The New York Times describes last night's Orioles victory over the Mets as
a practically unprecedented comeback by the Orioles, who had lost each of their previous 34 games when trailing after eight innings.
Setting aside the problematic syntax (which seems to say the Orioles were on a 34-game losing streak going into last night's game), the "after eight innings" standard is a little misleading. Last month, I took Mack to a matinee against the Blue Jays, his first-ever ballgame.
The Blue Jays led 8-3 going into the bottom of the eighth, and Mack was mostly absorbed in reading the numbers from the seat backs of the empty rows.
But then the Orioles strung together a five-run rally, including a bases-loaded hit-by-pitch for Chad Moeller and a bases-loaded single by Robert Andino, who went 4 for 5 and raised his average from .189 to .262 in the game. Robert Andino should probably consider buying Mack a season ticket.
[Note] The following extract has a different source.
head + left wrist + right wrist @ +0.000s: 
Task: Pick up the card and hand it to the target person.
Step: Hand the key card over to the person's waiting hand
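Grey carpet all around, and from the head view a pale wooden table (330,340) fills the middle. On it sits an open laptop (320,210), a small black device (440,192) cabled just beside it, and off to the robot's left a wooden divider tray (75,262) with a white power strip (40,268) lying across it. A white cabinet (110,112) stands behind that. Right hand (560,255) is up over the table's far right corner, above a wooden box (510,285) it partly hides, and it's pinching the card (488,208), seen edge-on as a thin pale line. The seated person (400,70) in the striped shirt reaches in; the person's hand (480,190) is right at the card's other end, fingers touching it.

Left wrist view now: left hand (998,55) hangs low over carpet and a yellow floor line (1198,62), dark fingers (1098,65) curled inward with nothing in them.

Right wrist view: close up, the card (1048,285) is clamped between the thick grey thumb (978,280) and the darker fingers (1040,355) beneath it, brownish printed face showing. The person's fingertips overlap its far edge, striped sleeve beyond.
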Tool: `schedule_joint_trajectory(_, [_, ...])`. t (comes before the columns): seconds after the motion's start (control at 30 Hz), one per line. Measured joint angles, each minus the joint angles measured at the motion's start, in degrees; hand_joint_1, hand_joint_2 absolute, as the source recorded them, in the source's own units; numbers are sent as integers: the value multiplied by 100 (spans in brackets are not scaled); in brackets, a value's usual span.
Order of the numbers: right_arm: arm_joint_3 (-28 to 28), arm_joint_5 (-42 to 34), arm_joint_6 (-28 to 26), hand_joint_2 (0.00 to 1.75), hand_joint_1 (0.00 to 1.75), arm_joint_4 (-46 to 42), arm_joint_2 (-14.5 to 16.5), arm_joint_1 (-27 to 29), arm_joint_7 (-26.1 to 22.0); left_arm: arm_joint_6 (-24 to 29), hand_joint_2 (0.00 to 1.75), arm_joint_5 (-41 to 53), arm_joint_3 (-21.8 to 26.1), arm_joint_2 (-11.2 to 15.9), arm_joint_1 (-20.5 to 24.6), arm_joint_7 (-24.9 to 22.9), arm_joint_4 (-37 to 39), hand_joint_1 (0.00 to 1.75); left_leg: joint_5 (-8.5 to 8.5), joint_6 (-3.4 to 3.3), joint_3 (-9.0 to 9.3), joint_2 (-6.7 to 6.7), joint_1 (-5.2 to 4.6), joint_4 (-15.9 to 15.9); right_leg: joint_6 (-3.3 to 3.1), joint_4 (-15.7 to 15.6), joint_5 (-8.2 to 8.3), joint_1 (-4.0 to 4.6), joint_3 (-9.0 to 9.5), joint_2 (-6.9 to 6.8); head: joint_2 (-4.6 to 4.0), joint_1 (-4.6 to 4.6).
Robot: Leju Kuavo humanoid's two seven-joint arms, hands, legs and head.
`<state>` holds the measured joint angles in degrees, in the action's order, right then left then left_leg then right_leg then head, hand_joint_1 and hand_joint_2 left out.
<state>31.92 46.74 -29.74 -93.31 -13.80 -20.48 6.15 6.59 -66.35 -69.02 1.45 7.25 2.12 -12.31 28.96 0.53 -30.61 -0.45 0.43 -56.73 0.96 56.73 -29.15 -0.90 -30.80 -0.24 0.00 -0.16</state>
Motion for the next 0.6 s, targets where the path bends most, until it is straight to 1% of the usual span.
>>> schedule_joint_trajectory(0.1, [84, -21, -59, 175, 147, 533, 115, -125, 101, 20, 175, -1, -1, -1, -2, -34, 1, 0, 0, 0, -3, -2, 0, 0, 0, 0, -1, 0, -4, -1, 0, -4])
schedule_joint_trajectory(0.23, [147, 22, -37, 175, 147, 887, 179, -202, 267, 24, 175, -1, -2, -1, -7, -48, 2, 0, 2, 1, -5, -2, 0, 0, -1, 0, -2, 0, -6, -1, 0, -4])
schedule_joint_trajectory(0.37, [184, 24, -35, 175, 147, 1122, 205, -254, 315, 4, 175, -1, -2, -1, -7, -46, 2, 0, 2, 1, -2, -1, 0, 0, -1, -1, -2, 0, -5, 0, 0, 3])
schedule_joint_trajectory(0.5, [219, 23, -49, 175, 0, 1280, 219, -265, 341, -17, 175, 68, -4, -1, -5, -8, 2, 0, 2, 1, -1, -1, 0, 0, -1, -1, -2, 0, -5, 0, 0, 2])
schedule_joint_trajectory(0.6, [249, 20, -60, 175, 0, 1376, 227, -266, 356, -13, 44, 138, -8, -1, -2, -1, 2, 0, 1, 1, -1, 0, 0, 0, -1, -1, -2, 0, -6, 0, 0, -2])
So after the eighth inning--the Times' measure for judging a comeback--it was tied 8-8. It stayed that way through the ninth and tenth innings. Someday, Mack can tell his friends he saw the Orioles way back before Matt Wieters was even in the majors--back when, with the winning run on second base in the bottom of the ninth, the Orioles were stuck using Gregg Zaun to pinch hit.
Then, in the top of the 11th, Danys Baez--who had been doing a decent job of keeping the Orioles in the game, and who is no stranger to late-game heroics himself--served up a two-run home run to Aaron Hill, to put the Orioles behind again, 10-8. And but then, THEN, the Orioles strung together three singles to make it 10-9. And then, Nolan Reimold clubbed a pitch into the sparsely but ecstatically populated left-field stands, and Mack learned that the ballgame is not only a place where there are lots of numbers to read, but it's a place where sometimes Daddy tosses him up in the air and hollers "NOLAN REIMOLD!" and everyone yells and is happy. As far as Mack knows, the Orioles always do things like that, and the two most important baseball players in the world are Nolan Reimold and Robert Andino. He may be half right about that second part.